O homem perdeu a chance de voltar-se para Deus por causa de sua pecaminosidade universal. Concluímos nesta parte que a graça, é antes de tudo, dada ao homem sem mérito algum, dada por Deus a quem ele escolher. Não há razão no homem para ele ser escolhido por Deus ou rejeitado. a razão está apenas em Deus. (1988, p. 121-127).

Cirilo Folch Gomes em seu livro Antologia dos Santos Padres, escreveu a respeito do que Agostinho pensava sobre a graça:
"Sim, a graça de Deus, dada por Jesus Cristo nosso Senhor, deve ser bem compreendida; só por ela os homens são libertados do mal, e sem ela não fazem absolutamente qualquer bem, seja por pensamento, seja pela vontade ou pelo amor, seja pela ação. Ela não é somente uma indicação que lhes dá a conhecer o que convém, mas um auxílio que lhes dá a realizar com o coração o que conhecem". (1979, p. 343).

Estamos diante de um paradoxo, onde o primeiro defende que o pecado de Adão em nada interfere em nossa vida e portanto, meus atos é que me farão um pecador. A minha liberdade de escolha é um trunfo humano, o que reduz a obra de Cristo, a graça de Deus, como importante, mas não indispensável.

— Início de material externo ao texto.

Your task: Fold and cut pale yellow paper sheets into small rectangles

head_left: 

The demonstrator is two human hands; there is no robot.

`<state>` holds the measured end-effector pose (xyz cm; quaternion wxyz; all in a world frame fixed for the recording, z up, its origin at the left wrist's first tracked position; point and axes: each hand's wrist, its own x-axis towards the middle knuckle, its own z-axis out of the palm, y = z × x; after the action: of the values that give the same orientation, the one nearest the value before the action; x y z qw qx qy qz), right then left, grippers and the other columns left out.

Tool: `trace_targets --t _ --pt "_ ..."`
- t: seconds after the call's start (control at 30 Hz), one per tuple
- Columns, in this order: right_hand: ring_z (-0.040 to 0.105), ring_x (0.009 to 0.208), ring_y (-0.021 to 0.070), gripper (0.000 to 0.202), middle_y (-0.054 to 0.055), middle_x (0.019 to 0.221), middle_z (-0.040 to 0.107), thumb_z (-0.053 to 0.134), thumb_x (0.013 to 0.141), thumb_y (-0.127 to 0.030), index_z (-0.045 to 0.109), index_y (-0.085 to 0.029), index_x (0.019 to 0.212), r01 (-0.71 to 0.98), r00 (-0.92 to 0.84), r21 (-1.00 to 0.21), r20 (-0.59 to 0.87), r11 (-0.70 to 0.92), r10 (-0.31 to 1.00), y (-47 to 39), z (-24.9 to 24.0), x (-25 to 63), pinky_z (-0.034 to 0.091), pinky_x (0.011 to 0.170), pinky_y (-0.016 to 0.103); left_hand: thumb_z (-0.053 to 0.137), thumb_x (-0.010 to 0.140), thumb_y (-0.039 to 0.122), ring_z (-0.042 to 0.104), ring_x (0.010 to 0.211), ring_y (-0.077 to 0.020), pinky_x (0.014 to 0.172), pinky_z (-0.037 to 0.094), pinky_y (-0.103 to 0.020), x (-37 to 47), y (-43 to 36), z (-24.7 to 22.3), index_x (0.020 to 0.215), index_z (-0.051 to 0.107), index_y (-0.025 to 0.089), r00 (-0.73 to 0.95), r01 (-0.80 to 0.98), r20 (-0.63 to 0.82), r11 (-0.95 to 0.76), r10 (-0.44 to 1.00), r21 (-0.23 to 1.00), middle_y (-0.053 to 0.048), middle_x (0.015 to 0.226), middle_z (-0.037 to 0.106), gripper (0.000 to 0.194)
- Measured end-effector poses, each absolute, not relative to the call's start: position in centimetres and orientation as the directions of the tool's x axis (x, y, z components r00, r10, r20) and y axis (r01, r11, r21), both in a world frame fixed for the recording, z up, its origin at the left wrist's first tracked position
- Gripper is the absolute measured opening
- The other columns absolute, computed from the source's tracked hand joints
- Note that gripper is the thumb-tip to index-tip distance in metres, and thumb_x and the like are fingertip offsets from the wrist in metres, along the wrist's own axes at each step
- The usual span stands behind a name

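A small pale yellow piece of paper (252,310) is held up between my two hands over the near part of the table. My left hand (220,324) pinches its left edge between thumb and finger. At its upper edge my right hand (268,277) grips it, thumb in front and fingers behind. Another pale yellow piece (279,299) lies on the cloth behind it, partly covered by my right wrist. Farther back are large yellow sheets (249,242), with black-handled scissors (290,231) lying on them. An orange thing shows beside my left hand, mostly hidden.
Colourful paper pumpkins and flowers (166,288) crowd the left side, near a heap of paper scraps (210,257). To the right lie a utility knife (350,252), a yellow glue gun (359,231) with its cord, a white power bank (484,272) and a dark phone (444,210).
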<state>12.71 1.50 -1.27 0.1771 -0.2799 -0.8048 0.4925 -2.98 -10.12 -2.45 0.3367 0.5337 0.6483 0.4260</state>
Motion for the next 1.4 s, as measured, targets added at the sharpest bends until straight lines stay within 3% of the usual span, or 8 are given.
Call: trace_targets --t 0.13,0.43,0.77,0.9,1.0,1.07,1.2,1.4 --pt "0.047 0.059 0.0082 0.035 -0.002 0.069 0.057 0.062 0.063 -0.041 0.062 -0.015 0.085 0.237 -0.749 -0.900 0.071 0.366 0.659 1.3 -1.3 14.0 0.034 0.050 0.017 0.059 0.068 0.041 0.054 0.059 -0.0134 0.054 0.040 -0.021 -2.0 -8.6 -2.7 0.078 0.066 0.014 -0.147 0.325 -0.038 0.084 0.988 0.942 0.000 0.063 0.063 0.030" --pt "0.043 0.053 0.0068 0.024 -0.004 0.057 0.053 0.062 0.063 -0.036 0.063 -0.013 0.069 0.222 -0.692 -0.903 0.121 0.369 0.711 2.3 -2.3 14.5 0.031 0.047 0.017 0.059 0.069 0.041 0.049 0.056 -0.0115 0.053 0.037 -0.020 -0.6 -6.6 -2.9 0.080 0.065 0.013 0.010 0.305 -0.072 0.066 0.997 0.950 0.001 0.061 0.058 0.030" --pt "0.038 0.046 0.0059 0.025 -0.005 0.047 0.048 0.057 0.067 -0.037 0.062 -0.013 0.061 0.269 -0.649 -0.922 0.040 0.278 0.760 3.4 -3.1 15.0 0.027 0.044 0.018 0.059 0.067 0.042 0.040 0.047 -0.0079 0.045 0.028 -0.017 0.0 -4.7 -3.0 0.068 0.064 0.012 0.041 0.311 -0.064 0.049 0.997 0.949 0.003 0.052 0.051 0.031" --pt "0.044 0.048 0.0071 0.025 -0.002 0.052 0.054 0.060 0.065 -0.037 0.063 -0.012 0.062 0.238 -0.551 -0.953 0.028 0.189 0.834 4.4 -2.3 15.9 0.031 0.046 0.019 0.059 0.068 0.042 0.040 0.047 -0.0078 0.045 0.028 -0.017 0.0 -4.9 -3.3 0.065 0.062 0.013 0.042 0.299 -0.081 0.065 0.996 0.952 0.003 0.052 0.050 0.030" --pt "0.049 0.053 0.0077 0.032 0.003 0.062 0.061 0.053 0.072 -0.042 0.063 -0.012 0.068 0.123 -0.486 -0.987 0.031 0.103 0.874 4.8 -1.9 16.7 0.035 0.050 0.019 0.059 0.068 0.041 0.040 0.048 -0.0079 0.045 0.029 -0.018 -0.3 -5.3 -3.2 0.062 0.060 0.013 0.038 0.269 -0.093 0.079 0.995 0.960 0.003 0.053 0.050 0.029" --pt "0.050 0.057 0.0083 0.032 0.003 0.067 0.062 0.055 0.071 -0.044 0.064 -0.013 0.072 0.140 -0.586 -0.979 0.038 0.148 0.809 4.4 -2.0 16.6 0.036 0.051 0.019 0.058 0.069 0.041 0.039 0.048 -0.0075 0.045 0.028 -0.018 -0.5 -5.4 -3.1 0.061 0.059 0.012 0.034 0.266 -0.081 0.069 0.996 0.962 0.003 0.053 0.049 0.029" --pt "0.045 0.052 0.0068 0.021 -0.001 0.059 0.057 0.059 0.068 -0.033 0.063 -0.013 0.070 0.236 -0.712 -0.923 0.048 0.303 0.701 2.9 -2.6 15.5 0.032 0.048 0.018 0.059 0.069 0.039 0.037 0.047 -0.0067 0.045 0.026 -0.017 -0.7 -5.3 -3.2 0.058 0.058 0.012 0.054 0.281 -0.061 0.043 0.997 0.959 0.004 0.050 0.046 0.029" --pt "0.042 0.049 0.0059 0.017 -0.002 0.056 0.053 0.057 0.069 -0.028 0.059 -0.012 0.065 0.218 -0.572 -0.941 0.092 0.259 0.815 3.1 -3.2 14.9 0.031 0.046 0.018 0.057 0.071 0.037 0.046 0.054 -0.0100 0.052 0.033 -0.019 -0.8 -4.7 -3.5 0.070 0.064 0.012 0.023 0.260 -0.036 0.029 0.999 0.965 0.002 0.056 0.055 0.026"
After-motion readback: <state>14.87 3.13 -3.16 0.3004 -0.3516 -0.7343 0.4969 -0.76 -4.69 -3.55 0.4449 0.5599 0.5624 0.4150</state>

E quanto a esta posição, o Concílio de Cartago julgou Pelágio como herético, e nossa posição não pode ser diferente, sendo que qualquer teólogo que considere a obra graciosa de Cristo como dispensável é insensato e está colocando sobre o homem um poder que não lhe pertence.

Já o segundo, tira do homem toda e qualquer responsabilidade. O homem é alcançado pela graça irresistível, suas obras em nada mudarão sua realidade de homem caído. É uma situação norteadora à respeito de nossa situação, pois se analisarmos quem é o homem, o que pode fazer por si mesmo, chegaremos a uma conclusão bastante desesperadora. É certo que Deus tem feito tudo pelo homem, e a este cabe uma responsabilidade a de obediência a tudo que está em seu coração, já colocado de antemão pelo próprio Deus.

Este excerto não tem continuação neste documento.